Ethanol Precipitate. Desired DNA bands can then be identified and cut from out of the gel
using razor blades. DNA is then separated from gel and purified through an EtOH
precipitate protocol using NaCl and EtOH. Again the Nanodrop Spectrophotometer should
be used to check ng/ µL and 260/280 ratios are check.

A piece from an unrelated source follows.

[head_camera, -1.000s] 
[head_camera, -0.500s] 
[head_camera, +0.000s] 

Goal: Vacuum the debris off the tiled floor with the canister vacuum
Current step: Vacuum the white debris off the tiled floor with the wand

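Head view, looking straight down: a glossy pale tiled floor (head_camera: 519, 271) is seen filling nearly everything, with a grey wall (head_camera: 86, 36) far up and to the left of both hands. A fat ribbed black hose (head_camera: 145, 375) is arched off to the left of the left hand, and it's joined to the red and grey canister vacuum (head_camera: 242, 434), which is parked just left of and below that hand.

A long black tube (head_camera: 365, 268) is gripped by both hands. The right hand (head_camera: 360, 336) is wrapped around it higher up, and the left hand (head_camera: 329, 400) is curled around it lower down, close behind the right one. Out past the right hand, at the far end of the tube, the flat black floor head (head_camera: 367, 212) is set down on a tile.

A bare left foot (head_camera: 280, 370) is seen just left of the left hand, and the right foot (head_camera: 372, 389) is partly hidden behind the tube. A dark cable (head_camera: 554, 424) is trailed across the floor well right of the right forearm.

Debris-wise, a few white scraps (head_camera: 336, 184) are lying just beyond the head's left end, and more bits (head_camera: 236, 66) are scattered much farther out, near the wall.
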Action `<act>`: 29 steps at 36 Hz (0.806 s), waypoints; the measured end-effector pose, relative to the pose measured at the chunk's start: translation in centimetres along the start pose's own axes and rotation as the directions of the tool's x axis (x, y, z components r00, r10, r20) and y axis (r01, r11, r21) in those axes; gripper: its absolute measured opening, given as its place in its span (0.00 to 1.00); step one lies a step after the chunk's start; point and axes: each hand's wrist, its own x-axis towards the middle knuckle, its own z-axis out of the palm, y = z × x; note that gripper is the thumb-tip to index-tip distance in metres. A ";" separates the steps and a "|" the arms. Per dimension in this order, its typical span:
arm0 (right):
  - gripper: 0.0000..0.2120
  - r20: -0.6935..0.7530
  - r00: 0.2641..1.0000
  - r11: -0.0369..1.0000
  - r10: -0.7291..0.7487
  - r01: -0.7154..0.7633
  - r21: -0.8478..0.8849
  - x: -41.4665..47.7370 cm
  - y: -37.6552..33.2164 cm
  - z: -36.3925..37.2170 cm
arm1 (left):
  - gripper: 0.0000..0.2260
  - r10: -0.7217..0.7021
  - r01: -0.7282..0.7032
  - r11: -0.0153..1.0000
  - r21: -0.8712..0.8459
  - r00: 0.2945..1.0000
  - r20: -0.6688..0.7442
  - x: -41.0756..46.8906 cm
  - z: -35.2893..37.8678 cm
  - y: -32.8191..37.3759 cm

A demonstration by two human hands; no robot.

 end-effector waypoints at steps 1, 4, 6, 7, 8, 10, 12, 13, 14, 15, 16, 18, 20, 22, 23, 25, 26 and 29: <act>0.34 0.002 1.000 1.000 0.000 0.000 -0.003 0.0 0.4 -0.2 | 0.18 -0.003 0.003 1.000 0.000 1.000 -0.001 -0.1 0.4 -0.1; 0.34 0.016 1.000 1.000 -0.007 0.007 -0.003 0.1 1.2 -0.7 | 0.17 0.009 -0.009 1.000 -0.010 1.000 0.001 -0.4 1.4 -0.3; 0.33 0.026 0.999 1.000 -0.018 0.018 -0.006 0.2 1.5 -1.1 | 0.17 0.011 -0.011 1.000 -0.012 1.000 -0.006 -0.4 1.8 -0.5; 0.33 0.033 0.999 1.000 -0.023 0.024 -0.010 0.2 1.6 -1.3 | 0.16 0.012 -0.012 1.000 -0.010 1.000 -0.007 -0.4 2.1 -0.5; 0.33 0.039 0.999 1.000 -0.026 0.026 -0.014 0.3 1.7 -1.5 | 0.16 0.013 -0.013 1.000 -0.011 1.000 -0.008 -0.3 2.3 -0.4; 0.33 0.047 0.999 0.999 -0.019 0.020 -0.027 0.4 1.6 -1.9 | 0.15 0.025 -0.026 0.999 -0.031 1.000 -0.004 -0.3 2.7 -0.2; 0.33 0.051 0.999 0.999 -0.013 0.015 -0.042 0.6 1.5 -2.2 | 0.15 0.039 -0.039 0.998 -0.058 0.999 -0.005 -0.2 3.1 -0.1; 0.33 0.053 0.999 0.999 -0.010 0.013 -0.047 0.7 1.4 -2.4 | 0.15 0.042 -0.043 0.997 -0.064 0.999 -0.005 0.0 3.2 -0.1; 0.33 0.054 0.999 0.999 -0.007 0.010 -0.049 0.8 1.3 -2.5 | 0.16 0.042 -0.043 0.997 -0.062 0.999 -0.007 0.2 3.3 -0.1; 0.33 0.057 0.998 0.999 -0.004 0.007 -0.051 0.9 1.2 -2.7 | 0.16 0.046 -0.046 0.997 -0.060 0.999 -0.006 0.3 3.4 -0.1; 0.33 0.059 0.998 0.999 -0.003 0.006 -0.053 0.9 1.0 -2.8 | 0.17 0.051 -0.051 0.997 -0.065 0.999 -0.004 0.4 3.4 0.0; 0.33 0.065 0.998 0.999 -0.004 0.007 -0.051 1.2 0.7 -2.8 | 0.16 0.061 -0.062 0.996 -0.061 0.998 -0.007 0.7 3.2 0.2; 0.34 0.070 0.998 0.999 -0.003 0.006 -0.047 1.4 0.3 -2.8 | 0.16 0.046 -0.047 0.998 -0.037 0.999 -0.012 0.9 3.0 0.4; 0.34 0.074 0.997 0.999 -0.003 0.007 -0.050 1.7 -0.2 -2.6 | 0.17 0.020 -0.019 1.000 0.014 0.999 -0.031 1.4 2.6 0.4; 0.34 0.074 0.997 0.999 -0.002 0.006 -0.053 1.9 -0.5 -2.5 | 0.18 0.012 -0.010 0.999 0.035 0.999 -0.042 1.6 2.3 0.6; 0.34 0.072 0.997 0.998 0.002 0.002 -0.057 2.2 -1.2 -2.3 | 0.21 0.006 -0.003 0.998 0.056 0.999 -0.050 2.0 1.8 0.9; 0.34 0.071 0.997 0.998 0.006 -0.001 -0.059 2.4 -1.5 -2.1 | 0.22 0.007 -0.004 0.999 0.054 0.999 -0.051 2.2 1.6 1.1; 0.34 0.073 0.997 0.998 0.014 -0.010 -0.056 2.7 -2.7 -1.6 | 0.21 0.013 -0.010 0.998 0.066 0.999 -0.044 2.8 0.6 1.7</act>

Ligation. First a ligation calculation must be preformed using several variables and an
online ligation calculator (for example http://www.insilico.uniduesseldorf.de/Lig_Input.html). Numbers that should be used are as follows. Vector base
pair number: 4700. This is the size of the CFP vector. Insert bp number: 1800. This is the
size of the Merlin insert. From the nanodrop machine, the ng/ µL for each of the three
Merlin types must also be entered. Finally, since this is a cohesive end ligation a ratio of 1
mole of vector to 3 moles of insert will be used. Vector and DNA are then combined with a
10x buffer, a T4 ligase, and distilled and deionized water, and then incubated for 5 minutes
to coax DNA ligation.
Transformation of DH5 α Cells. Ligated DNA (wt, S->A, and S->D) is added to bacteria of
DH5 α cells through a heat shock process. The bacteria are raised from 0 to 37 degrees
Celsius as a heat shock for 45 seconds to open the cell membrane and allow the ligated
DNA to enter. Bacteria are then cultured which allow the DNA plasmid CFP vector to be
replicated by using the cells machinery.
Cell Culture. The DH5 α bacteria cells with CFP/Merlin plasmid (which also has pre inserted
antibiotic resistance) are plated on LB Agar petri dish plates with the antibiotic
Kandamycin. Cells that survive would be confirmed to have taken up and replicated the
vector. Next is to purify the plasmid and insert it into another vector K-NpA. This would
then be sent to ViraQuest Inc in North Liberty, IA, to create an adenoviral vector. This virus
would then to be used to infect human cancer cells (schwannomas with a nonfunctional
Merlin protein) with a CFP tagged Merlin to observe whether or not it interacts with ErbB2.